From the listing below, reproduce word for word the part that opens with the line containing "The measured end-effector" and closes with the line containing "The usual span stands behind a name"; reproduce nothing else.

•••

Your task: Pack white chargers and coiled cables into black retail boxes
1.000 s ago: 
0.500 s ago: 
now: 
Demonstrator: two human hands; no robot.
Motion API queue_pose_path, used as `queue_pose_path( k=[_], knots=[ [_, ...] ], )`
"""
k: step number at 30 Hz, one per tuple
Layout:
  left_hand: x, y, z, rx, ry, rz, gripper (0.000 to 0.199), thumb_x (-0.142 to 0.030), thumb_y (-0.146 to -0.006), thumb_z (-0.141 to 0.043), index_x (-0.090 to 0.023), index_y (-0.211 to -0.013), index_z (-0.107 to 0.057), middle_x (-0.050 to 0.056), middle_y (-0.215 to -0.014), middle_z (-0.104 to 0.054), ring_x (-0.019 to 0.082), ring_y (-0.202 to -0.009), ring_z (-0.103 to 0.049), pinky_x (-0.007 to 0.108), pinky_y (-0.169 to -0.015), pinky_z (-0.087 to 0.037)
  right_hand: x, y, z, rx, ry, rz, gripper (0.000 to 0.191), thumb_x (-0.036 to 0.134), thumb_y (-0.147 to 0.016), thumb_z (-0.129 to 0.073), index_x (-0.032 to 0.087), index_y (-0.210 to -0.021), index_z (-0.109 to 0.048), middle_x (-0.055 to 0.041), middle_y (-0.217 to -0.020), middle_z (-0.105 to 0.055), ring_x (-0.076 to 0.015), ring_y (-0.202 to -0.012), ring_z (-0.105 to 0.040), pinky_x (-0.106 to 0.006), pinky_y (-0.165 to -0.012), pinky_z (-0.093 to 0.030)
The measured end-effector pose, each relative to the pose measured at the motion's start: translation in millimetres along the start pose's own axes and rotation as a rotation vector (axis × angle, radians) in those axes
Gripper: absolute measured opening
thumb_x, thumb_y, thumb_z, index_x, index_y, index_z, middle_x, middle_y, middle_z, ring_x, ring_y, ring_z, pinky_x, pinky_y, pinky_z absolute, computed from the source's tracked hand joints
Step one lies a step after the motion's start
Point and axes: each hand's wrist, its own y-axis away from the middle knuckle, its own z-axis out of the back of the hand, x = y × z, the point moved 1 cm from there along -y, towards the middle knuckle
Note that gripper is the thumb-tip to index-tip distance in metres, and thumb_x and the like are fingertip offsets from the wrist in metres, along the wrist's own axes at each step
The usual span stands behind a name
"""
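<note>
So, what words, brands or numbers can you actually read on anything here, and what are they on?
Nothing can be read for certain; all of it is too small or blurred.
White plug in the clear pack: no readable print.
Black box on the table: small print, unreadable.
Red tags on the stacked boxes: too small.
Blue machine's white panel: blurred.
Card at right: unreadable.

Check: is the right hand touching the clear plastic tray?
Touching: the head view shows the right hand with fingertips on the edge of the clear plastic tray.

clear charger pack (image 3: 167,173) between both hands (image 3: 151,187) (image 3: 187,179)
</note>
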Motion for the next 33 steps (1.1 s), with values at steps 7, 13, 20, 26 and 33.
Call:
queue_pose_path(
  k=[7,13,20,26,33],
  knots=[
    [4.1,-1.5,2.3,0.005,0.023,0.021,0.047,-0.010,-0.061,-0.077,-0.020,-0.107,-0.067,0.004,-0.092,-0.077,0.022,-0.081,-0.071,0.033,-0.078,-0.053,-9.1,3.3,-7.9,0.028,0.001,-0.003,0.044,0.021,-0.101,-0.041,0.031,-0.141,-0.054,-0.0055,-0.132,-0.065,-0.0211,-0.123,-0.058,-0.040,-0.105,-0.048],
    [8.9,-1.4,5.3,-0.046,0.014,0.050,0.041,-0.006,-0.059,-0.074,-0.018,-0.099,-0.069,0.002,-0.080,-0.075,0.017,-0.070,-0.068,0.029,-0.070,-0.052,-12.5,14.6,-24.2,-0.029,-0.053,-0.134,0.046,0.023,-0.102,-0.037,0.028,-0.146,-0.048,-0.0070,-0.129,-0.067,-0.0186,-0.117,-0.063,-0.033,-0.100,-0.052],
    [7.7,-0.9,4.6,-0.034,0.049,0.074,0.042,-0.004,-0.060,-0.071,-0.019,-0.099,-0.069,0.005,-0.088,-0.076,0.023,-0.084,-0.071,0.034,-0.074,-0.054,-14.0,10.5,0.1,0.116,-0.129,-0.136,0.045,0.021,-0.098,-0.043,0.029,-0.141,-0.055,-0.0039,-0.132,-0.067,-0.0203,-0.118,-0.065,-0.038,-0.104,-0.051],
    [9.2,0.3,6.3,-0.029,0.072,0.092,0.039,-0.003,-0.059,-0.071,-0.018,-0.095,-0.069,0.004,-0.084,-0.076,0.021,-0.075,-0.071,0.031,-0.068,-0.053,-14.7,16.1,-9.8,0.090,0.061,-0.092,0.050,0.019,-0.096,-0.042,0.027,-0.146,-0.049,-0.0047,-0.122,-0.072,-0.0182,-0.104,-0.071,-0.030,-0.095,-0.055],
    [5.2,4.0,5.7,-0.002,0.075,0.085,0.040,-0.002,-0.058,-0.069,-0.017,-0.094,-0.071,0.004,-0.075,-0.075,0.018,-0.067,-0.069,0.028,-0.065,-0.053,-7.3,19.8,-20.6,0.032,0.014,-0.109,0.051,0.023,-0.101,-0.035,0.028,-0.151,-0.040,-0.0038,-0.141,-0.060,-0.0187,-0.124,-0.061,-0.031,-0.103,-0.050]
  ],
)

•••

> OUTPUT FOR THIS EXERCISE:
The measured end-effector pose, each relative to the pose measured at the motion's start: translation in millimetres along the start pose's own axes and rotation as a rotation vector (axis × angle, radians) in those axes
Gripper: absolute measured opening
thumb_x, thumb_y, thumb_z, index_x, index_y, index_z, middle_x, middle_y, middle_z, ring_x, ring_y, ring_z, pinky_x, pinky_y, pinky_z absolute, computed from the source's tracked hand joints
Step one lies a step after the motion's start
Point and axes: each hand's wrist, its own y-axis away from the middle knuckle, its own z-axis out of the back of the hand, x = y × z, the point moved 1 cm from there along -y, towards the middle knuckle
Note that gripper is the thumb-tip to index-tip distance in metres, and thumb_x and the like are fingertip offsets from the wrist in metres, along the wrist's own axes at each step
The usual span stands behind a name

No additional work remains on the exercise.